Water like whiskey even after a century is still worth fighting over—

Books

down to the last drop

All of Borrego Springs water comes from rain that falls to the west on the San Ysidro Mountains. In an average year 5000-acre feet of water from Coyote and Indian Creek, water you will seldom if ever see sinks into the aquifer beneath the Borrego Valley. That’s it, try as the good people living in this desert try there is no economically feasible way to get more water to the 3500 people living in this community. And don’t think that a few of the frisky rascals in this isolated desert community haven’t spitballed this problem, one plan included piping water north from Mexico’s Sea of Cortez to a mythical desalinization plant built on the Salton Sea. That almost affordable plan priced out at about $690 million dollars.
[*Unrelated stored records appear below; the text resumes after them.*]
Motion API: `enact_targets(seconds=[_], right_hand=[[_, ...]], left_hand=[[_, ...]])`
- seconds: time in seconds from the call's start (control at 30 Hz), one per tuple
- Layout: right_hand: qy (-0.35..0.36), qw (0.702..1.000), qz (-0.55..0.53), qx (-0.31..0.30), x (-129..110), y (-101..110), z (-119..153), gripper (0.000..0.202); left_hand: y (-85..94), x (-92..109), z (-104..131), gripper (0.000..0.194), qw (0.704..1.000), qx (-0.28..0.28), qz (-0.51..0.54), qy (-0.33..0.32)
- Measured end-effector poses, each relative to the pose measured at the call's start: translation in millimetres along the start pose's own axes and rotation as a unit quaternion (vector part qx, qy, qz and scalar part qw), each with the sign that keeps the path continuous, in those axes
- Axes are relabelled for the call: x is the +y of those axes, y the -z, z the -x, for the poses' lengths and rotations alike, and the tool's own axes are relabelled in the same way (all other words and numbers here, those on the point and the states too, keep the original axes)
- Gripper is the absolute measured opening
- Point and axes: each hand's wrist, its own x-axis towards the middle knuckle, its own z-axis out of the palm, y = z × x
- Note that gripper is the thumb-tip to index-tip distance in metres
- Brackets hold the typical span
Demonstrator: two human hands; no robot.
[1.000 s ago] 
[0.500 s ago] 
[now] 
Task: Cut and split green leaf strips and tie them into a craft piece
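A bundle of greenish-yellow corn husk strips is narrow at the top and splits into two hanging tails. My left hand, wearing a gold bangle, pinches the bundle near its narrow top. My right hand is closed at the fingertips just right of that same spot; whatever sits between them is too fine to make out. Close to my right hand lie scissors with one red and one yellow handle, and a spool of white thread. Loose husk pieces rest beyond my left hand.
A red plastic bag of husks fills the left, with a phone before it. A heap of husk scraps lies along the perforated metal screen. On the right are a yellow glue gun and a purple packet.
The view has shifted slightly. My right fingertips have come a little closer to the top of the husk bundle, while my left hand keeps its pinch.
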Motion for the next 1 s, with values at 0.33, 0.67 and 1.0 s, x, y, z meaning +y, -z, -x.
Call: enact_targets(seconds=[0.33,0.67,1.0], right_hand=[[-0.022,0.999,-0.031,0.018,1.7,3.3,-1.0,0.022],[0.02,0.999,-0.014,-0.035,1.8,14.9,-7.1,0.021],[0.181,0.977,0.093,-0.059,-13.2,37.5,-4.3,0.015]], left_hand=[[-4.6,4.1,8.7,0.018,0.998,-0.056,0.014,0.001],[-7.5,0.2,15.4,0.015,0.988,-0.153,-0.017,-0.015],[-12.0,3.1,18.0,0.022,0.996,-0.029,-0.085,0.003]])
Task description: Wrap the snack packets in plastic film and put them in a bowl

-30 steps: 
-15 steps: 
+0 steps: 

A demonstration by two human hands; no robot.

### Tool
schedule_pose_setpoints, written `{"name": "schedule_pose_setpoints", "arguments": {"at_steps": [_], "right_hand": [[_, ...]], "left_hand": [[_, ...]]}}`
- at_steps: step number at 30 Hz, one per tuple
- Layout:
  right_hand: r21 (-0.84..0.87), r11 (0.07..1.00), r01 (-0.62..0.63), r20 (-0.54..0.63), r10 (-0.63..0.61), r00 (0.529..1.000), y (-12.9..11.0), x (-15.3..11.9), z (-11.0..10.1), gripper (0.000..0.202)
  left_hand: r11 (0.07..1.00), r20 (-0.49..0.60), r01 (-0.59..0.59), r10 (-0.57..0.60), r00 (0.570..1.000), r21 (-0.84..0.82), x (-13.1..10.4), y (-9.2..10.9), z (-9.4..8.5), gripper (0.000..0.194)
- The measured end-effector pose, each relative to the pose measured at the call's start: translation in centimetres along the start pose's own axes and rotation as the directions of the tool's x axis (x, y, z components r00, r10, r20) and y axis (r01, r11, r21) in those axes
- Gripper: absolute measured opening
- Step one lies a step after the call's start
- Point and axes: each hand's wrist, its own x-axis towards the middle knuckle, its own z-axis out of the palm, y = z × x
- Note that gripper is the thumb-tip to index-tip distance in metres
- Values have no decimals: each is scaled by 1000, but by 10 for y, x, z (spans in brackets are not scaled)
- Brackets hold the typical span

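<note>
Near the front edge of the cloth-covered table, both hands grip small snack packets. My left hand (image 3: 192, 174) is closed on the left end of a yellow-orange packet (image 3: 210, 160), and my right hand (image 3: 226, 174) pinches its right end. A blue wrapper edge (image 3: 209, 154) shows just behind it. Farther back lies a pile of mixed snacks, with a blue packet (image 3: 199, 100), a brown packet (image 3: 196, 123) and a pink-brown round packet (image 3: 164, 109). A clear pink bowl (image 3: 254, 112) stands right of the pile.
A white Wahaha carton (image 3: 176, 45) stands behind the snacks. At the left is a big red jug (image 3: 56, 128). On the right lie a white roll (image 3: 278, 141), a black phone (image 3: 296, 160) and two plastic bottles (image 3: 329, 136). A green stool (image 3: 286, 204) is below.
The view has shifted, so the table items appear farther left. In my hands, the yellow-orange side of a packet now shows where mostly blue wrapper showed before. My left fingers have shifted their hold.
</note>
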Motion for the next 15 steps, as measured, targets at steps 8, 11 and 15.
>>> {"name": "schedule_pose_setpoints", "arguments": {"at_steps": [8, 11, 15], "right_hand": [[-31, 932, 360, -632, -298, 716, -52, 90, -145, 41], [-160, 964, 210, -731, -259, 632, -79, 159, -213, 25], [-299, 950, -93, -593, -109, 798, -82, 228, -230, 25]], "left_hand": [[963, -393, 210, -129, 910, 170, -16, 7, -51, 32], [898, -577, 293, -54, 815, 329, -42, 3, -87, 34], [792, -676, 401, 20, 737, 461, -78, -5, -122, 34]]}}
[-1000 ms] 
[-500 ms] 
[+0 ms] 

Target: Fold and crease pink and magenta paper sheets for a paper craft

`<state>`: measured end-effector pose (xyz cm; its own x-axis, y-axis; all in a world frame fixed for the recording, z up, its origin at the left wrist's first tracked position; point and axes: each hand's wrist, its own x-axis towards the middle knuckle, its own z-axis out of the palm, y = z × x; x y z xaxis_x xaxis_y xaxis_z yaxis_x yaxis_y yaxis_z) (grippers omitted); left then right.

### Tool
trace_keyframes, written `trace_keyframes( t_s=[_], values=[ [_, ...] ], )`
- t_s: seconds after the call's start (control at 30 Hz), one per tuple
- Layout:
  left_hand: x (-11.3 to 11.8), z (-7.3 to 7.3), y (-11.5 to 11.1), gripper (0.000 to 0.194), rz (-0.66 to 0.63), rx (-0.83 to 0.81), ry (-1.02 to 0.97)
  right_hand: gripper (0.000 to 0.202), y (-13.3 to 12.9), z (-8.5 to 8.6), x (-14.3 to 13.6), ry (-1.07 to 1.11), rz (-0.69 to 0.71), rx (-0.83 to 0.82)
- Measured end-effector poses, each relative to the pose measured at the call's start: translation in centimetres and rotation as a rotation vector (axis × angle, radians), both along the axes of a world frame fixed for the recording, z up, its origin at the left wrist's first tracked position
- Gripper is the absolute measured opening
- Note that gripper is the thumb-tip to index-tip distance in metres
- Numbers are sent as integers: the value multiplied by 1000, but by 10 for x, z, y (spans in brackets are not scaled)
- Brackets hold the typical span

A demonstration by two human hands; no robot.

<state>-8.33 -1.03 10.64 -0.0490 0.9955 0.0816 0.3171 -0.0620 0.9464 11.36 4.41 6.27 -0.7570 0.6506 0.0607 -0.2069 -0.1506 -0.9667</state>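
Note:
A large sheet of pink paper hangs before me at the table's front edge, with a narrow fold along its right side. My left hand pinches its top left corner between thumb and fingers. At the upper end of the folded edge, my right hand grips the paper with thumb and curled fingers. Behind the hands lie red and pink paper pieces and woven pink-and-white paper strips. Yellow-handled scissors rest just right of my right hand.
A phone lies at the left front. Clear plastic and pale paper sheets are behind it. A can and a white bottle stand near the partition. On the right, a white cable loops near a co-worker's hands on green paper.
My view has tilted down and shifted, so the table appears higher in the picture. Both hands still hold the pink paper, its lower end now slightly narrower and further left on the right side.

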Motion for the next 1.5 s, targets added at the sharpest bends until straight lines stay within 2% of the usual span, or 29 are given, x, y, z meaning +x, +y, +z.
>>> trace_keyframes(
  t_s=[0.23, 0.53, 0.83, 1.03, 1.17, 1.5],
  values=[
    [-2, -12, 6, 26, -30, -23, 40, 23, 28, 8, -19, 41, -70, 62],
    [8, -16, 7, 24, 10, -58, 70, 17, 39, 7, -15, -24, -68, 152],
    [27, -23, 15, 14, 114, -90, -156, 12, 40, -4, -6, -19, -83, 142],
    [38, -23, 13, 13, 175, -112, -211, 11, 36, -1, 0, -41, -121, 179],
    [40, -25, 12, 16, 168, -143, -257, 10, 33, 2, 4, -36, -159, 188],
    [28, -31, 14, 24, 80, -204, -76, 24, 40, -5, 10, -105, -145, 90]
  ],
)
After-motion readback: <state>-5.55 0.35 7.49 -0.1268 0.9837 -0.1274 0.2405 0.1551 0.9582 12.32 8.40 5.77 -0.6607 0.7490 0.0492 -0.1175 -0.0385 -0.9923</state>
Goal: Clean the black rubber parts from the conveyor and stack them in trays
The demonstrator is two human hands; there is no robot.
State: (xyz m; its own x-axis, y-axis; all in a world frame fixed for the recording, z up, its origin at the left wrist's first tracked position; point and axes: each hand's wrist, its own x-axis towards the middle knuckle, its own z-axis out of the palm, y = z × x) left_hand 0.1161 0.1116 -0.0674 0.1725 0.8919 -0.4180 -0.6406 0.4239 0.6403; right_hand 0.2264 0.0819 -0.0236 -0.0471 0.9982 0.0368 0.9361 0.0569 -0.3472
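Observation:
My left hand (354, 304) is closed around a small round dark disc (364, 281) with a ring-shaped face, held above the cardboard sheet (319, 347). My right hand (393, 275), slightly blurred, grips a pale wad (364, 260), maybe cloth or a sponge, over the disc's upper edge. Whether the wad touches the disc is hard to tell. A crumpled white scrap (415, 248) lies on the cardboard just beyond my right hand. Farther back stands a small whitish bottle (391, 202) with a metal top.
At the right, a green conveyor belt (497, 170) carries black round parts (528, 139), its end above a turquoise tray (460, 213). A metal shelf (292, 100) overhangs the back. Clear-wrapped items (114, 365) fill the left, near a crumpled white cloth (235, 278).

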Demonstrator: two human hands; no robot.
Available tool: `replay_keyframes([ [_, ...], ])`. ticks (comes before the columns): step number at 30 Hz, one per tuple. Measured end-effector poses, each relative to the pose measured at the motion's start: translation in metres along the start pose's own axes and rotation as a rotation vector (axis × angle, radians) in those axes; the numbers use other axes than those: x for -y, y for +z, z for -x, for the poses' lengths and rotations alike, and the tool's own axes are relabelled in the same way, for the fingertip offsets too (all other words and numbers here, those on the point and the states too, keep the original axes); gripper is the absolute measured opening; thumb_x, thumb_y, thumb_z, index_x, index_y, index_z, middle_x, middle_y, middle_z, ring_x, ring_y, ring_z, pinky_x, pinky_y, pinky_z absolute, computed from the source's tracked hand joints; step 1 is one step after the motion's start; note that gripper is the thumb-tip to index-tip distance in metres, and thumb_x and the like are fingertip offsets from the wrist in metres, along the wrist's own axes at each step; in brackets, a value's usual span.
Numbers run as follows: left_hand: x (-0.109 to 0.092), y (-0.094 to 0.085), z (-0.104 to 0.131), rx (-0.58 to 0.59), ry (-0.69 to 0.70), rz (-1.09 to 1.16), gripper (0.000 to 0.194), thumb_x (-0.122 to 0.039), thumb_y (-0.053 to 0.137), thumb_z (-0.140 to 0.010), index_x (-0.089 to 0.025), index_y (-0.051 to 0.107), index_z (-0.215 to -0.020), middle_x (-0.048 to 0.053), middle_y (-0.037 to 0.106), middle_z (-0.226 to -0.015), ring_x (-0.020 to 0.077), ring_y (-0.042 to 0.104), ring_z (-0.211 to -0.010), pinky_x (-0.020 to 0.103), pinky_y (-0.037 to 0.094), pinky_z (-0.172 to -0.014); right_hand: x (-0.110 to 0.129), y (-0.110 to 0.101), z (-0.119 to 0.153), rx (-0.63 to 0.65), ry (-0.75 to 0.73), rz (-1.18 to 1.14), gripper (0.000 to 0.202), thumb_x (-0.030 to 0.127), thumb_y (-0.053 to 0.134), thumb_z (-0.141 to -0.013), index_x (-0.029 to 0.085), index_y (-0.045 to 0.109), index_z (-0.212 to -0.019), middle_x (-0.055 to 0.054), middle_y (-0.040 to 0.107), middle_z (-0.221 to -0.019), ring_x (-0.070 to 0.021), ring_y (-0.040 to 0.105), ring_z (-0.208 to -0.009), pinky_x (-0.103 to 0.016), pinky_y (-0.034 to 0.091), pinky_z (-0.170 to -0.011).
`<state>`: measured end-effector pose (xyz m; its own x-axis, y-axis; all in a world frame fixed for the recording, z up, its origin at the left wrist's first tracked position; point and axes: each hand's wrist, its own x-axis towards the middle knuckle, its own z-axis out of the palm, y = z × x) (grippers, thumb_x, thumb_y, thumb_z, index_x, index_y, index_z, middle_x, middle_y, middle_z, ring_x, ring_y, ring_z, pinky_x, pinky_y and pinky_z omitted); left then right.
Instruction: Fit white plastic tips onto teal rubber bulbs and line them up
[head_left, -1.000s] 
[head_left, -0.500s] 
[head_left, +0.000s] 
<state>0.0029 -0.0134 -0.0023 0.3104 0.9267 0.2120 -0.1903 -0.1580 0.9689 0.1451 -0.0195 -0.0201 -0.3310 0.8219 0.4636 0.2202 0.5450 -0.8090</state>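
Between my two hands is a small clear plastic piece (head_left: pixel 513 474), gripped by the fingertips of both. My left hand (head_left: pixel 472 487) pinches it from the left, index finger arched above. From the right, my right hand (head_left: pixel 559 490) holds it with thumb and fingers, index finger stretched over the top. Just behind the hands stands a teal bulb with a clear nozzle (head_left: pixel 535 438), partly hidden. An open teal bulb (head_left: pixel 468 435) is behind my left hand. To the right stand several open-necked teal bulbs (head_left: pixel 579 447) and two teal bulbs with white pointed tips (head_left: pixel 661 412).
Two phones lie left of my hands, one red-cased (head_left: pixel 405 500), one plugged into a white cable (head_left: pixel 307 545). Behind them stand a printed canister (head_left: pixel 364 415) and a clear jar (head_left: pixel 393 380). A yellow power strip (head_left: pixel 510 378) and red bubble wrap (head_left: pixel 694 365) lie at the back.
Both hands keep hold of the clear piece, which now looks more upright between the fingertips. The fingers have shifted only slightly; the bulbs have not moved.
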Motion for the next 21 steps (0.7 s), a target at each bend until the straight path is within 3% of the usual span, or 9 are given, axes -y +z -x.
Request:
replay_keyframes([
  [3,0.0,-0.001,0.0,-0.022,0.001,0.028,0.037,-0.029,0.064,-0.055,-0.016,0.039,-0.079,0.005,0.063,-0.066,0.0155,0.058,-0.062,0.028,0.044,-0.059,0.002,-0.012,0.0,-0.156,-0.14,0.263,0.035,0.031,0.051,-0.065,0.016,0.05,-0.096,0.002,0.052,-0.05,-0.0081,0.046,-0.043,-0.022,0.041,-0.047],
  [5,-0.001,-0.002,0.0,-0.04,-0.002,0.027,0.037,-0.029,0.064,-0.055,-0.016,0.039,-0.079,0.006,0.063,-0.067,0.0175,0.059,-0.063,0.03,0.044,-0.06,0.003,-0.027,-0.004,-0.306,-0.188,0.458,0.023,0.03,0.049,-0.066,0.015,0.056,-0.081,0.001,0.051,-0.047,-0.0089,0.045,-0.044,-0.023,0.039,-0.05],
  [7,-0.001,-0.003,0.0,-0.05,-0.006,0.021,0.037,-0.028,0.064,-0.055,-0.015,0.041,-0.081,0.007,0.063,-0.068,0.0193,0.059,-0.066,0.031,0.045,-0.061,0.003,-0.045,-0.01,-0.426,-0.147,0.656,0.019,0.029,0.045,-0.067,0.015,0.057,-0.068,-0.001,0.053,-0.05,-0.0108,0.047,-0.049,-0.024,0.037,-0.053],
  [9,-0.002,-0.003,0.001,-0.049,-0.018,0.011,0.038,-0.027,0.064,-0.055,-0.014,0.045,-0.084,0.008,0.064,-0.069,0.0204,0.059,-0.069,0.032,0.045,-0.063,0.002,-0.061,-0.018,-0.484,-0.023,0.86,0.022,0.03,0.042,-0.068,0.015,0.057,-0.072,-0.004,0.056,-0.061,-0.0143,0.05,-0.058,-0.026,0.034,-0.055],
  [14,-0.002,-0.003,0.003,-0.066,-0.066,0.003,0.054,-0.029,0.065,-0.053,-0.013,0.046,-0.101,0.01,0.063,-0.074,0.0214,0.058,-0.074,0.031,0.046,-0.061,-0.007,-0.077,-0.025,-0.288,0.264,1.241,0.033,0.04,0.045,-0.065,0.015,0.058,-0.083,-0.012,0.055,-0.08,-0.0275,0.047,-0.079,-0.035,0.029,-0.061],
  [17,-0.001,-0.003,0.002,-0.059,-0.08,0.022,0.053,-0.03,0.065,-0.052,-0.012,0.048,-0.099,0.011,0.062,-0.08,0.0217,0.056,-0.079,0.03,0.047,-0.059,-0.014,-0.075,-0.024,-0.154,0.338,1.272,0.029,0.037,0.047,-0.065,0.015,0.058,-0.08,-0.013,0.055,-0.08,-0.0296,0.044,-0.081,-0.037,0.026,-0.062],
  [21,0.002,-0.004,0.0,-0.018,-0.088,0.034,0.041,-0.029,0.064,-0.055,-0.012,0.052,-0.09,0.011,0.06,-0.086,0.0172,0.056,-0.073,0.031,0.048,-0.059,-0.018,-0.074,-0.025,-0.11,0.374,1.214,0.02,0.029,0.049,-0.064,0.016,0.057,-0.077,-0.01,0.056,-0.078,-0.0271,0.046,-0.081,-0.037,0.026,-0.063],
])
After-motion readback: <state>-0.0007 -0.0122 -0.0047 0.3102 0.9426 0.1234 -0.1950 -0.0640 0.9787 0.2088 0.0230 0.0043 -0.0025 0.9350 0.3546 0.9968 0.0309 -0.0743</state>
This piping plan promised to produce some of the most spectacularly expensive grapefruit and knuckleheads in the world.

In the 1980’s the United States Geologic Survey estimated Borrego Springs was using 20,000-acre feet of water per year, a full 15,000-acre feet more than they are getting off the San Ysidro watershed. Pumping resulted in water wells having to be drilled deeper, until you, the devil, or the Army Corp of Engineers can’t go any further. Taking the chance of this lone isolated aquifer getting pumped dry means the town, farms, golf courses, it means the whole ecosystem collapses. 

Up in Sacramento agriculture and industry have fought against legislation regulating the use of groundwater. The result of all this resistance is that for decades, the farms north of Borrego Springs pumped as much free unmetered water as they wanted and there wasn’t a thing anyone could do to stop them.

That little red blob at the bottom is the spot

Wading into water politics is known as a thankless career ending task. Better to kick trouble into the courts, look the other way, change the subject, nothing good will come of getting in the middle of a dispute over water.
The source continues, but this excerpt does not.